▸ **What this task involves**:
Go through the following data and transcribe exactly the stretch of lines from the one holding "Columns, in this" to the one holding "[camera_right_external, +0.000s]", both included.

#### Exercise inputs ####

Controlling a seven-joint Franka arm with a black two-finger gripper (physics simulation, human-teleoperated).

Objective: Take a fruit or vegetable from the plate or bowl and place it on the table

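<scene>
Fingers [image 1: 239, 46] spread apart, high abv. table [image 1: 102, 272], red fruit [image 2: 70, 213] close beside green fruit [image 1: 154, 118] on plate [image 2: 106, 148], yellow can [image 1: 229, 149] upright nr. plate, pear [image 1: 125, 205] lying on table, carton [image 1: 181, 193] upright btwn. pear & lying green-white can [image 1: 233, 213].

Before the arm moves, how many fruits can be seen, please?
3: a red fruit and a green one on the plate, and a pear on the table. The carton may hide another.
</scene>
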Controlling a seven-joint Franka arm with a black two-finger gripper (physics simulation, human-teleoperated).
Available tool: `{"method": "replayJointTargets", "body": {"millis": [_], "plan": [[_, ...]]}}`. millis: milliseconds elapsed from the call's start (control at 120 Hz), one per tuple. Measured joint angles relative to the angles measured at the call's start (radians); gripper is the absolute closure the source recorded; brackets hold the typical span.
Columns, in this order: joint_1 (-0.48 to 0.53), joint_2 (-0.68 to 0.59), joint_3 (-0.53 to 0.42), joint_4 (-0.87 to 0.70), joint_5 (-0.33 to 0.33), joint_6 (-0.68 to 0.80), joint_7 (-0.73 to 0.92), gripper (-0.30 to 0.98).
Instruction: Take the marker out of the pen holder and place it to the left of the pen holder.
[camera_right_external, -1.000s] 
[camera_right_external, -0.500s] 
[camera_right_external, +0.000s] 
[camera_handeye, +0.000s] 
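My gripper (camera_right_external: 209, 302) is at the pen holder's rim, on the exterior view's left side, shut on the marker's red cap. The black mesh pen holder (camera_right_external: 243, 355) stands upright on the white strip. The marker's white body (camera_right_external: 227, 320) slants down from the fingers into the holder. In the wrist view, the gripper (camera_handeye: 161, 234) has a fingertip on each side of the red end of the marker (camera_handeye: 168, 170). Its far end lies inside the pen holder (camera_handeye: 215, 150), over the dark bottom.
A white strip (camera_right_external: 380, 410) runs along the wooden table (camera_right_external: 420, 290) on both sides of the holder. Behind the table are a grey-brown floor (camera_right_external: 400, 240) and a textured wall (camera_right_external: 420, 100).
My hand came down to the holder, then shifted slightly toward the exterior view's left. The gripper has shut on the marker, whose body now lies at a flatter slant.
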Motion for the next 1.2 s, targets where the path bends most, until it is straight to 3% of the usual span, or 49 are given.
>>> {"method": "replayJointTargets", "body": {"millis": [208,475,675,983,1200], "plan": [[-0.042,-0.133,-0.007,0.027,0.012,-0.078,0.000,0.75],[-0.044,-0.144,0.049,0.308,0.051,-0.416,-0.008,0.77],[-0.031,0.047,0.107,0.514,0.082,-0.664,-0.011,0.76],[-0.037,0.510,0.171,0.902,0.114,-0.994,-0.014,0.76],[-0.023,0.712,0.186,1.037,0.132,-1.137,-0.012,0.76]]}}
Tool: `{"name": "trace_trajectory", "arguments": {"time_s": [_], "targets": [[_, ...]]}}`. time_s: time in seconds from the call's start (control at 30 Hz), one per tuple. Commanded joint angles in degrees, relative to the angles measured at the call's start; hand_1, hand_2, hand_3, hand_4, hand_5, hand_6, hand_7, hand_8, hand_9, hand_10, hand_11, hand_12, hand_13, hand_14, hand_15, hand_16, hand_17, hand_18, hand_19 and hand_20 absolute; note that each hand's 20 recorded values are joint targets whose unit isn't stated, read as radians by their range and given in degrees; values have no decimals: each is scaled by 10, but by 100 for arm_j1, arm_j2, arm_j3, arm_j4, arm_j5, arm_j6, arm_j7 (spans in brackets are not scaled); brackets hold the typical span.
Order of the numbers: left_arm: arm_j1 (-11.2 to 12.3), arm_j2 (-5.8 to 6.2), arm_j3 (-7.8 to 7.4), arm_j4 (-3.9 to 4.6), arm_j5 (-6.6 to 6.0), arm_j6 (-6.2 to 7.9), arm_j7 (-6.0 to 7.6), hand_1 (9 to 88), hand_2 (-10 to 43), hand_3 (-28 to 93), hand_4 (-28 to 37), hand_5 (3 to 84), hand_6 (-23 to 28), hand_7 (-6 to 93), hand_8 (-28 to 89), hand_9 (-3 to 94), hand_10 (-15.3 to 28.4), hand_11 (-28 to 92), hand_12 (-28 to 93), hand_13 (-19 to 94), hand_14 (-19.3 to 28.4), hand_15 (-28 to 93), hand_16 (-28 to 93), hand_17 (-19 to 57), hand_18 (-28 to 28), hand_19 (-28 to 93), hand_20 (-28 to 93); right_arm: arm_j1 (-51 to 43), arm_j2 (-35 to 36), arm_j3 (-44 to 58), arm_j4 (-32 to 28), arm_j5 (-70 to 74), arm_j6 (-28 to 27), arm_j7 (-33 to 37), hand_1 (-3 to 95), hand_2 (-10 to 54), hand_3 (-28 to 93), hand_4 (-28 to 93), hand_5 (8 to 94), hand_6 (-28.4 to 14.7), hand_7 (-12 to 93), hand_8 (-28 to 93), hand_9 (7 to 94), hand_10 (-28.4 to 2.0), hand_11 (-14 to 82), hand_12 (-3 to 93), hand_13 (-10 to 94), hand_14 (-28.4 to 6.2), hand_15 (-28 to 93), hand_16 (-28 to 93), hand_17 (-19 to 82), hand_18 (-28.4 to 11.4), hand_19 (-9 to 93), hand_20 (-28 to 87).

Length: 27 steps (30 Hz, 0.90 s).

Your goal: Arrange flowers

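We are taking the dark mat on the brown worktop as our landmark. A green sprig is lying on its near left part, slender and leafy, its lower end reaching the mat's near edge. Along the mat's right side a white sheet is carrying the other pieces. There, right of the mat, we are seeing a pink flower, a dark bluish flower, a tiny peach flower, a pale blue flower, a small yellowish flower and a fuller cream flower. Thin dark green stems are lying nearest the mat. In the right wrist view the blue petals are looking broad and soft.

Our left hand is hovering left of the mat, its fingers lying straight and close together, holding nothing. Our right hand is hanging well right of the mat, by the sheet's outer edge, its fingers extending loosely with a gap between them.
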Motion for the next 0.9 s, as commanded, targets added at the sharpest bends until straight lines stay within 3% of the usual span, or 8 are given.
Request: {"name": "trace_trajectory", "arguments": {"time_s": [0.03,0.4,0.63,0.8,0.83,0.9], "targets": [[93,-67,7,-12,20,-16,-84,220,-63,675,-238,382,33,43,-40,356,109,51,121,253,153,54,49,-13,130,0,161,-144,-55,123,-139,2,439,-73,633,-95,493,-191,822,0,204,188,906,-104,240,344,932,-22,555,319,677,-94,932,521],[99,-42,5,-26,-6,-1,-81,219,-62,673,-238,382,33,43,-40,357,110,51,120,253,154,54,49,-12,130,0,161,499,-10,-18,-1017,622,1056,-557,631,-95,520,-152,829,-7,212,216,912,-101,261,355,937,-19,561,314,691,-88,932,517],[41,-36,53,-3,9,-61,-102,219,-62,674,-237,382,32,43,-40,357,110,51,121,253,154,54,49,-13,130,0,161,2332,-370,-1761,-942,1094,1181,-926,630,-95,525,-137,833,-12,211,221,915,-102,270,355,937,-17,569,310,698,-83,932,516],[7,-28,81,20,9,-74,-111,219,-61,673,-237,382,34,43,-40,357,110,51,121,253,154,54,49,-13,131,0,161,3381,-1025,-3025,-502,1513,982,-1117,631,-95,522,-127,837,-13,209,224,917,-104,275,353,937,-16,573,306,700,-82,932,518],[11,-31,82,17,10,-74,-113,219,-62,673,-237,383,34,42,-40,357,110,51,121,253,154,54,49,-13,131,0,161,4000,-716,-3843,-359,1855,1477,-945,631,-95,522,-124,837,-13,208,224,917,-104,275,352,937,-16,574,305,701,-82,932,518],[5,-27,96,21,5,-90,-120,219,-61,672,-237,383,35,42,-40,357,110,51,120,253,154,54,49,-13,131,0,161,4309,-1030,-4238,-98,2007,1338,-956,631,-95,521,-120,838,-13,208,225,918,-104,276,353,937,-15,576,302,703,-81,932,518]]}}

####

▸ **Written answer**:
Columns, in this order: joint_1 (-0.48 to 0.53), joint_2 (-0.68 to 0.59), joint_3 (-0.53 to 0.42), joint_4 (-0.87 to 0.70), joint_5 (-0.33 to 0.33), joint_6 (-0.68 to 0.80), joint_7 (-0.73 to 0.92), gripper (-0.30 to 0.98).
Instruction: Take the marker out of the pen holder and place it to the left of the pen holder.
[camera_right_external, -1.000s] 
[camera_right_external, -0.500s] 
[camera_right_external, +0.000s] 

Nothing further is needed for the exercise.